The duty imposed on courts of the last resort to refer questions of EU law to the Court of Justice is obviously important, because there is no further domestic appeal from such courts. The duty was confirmed inter alia, in the case Gaston Schul[6].

The CILFIT ruling[7] stipulated that the duty to refer under what is now Article 234[8] did not apply where:

(a) the question of EU law is not relevant to the domestic proceedings;

(b) the provision has already been interpreted by the Court of Justice and the answer is clear even though the circumstances of the current case may not be identical;

(c) the correct interpretation of the law is so obvious as to leave no room for reasonable doubt.

In the early days of the EEC, when the national courts of the member states were still struggling with the notion of a supreme Community law, many decisions in the UK and other member states such as Germany and Italy indicated a more lax approach to the use of what is now the Article 234 procedure. In HP Bulmer Ltd V Bollinger SA[9] Lord Denning suggested a reference would only be necessary if it was deemed to be conclusive to a judgment. Such cases do not represent the law today, having been undermined by the definitive CILFIT ruling, which has been endorsed and applied in many subsequent rulings: Intermodal Transports BV v Staatssecretaris van Financiën.[10]

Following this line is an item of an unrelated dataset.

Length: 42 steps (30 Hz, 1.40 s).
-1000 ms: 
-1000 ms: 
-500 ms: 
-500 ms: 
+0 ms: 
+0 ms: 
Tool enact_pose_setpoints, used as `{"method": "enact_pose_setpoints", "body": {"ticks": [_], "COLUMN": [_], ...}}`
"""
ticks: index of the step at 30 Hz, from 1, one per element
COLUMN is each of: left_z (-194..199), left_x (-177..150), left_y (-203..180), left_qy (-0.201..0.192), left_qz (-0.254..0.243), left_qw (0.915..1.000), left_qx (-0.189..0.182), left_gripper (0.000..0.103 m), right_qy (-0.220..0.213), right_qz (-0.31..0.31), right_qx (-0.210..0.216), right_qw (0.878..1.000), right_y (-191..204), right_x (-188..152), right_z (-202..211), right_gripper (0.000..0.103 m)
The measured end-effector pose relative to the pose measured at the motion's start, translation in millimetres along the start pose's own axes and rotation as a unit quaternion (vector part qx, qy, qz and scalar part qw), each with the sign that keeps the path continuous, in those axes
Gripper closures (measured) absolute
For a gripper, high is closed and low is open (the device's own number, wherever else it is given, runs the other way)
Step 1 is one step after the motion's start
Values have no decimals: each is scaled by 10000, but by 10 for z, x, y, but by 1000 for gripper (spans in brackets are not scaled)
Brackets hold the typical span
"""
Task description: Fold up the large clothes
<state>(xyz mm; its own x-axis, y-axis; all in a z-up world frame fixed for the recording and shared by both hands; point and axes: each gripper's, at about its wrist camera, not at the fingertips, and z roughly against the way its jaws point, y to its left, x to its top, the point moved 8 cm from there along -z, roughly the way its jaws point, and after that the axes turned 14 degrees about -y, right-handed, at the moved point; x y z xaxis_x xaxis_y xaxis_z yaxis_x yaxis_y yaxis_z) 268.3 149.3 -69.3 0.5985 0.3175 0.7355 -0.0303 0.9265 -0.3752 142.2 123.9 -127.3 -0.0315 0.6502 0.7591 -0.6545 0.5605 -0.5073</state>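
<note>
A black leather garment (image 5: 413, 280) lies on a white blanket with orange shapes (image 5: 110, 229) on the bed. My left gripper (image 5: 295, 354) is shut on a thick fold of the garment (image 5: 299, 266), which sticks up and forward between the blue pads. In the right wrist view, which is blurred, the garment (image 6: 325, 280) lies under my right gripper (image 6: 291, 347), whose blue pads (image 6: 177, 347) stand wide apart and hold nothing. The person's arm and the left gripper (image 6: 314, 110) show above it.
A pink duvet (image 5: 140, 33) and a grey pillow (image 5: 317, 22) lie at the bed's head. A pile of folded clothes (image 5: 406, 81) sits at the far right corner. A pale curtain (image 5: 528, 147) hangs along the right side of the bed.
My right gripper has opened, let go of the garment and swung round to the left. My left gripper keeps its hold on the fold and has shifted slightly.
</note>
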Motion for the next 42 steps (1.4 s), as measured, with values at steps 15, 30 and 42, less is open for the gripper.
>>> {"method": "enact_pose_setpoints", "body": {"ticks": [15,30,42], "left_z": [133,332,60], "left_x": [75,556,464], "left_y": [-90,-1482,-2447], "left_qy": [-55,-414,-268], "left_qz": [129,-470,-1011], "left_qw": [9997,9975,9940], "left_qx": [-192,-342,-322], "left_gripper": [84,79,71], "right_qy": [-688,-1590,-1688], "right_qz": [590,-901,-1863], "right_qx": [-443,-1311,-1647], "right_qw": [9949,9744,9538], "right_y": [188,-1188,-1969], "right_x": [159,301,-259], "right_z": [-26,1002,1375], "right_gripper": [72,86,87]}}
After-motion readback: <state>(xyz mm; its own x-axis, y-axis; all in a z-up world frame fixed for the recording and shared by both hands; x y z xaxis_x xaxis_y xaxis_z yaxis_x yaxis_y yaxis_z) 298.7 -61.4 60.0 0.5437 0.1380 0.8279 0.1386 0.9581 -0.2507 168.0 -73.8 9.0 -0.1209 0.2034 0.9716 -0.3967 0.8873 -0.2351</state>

It should also be noted that the European Court’s predisposition towards contextual and purposive interpretation designed to buttress and sometimes even proactively increase the efficacy of EC law is readily apparent in this field. In Broekmeulen v Huisarts Registratie Commissie[11] the question was whether the appeal committee of a medical body constituted a “court or tribunal” under the terms of Article 234. The Court of Justice held that it was imperative to ensure the proper functioning of Community law that it should get the opportunity to rule on references from as many forms of body as possible and thus included the committee in question within the notional ambit of “court or tribunal” in the context of Article 234. This general judicial policy, if consistently pursued, bodes well for the harmonious application of Community law.

Concluding Comments

It is submitted that to assert that the uniform application of Community law can never be achieved because it is too easy for national courts to decide important points of Community law for themselves is an unduly negative stance to take. It is undeniably difficult to achieve the perfectly uniform application of Community law in the circumstances in which the EU finds itself, and doubtless as the boundaries of the Union extend, both in geographic and legislative terms, the task of ensuring uniform application will become ever more exacting. However, the legislative mechanisms to guarantee the consistent application of Community law are in place and the Court of Justice has proved itself committed to the role of policing the application of EU law and enthusiastic in the fulfilment of that end. Inevitably teething troubles will persist as legal systems are slow to adapt to change and generally resistant to external reform but as each year passes it is predicted that Community law will enjoy more consistent interpretation and application on the foundations of rigorous jurisprudence delivered by the European Court. Perfect uniformity may never be achieved, but then where in life is perfection possible? Effective uniformity is an achievable end, and it is submitted that EU law will in time achieve this.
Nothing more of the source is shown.